An alternative is to setting the gradient equal to zero, is to still use the gradient of the function and the gradient descent method: to minimize the function, we follow the negative of the gradient and go in the direction of steepest descent. We start at a random $x$ value, set a step size, calculate the gradient at that $x$ value to calculate get a new $x$ value. We repeat the process (finding new x value and calculate the gradient there) until the gradient becomes equal to zero (or almost). I think that is correct...So far so good.

Q1: There are other iterative methods to find the minimum of a function. For example, Newton's method or the Maximum likelihood estimation. Why choose the gradient descent? What virtues does it have?

Q2:The gradient descent methods has limitations. We really want to find the "global" minimum but as soon as the gradient descent algorithm finds some point that is at a local minimum, it never escapes it. Are other iterative methods able to find the "global" minimum instead?
Also, the gradient descent only works if the function is differentiable everywhere. Are most real-life functions differentiable or not differentiable? The loss of function of neural networks may have millions of variables but are generally differentiable...

Q3: I have been reading about gradient descent "optimizers"...What are these optimizers? Are they variants of the gradient descent method where the step size is adaptive, i.e. it changes throughout the iterative process?

Thank you for any input!

BvU · Oct 14, 2023

Hi,

For me this is the category 'impossible to answer'. Function optimization can fill a lifetime and more. Bookcases full of literature on the subject. The way you casually write

fog37 said:

TL;DR Summary: understand what optimizers are in relation to the gradient descent algorithm

We start at a random ##\bf x ## value, set a step size

lets me suspect you have no experience yet. So keep reading !
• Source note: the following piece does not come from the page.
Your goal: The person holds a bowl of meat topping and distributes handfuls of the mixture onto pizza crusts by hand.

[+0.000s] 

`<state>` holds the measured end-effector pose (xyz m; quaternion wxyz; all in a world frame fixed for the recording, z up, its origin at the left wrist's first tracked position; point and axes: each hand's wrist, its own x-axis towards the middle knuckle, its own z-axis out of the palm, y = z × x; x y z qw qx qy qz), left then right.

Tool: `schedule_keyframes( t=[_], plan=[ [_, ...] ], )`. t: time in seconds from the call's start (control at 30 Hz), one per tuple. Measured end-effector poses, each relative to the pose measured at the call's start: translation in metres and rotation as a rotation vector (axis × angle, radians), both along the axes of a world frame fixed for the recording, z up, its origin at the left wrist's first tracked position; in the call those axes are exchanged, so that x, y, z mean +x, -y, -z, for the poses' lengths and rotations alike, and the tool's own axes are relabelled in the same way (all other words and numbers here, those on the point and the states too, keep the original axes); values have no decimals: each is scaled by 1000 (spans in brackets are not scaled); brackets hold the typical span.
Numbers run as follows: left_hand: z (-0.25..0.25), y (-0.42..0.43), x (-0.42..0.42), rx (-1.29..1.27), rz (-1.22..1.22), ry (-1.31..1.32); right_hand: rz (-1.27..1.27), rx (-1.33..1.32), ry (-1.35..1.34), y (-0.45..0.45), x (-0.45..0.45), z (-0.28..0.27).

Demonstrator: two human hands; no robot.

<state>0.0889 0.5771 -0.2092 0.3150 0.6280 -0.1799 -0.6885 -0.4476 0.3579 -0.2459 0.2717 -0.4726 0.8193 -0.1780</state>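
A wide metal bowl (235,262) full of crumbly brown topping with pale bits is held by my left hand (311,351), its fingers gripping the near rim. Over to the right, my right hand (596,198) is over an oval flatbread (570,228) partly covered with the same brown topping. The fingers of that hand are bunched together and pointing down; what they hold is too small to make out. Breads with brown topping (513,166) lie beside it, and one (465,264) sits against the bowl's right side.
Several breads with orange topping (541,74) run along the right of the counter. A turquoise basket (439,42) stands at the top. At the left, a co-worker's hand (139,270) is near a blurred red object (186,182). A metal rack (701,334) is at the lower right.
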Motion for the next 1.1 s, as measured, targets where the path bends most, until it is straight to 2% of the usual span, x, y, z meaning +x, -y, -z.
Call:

Perhaps you can narrow things down a bit ? And

fog37 said:

I have been reading

is good. But with a reference it gets a little bit better.

fog37 said:

if it has not too many parameters (how many?)

Depends on the function. In process simulation (chemical engineering) ##10^5## variables isn't outrageous (Speedup, gPROMS). Oh, and: #\LaTeX## in mathjax is to be enclosed in double # for in-line and in double $ for displayed math ##\ ##

FactChecker · Oct 14, 2023

These are all good questions. The general subject is nonlinear programming, either constrained or unconstrained.

fog37 said:

To find the minimum (global or local) of a function, we can set the function's gradient equal to zero and solve for the $x$. This is the classic, analytic approach to find the minimum and it works if the function is differentiable and if it has not to many parameters (how many?)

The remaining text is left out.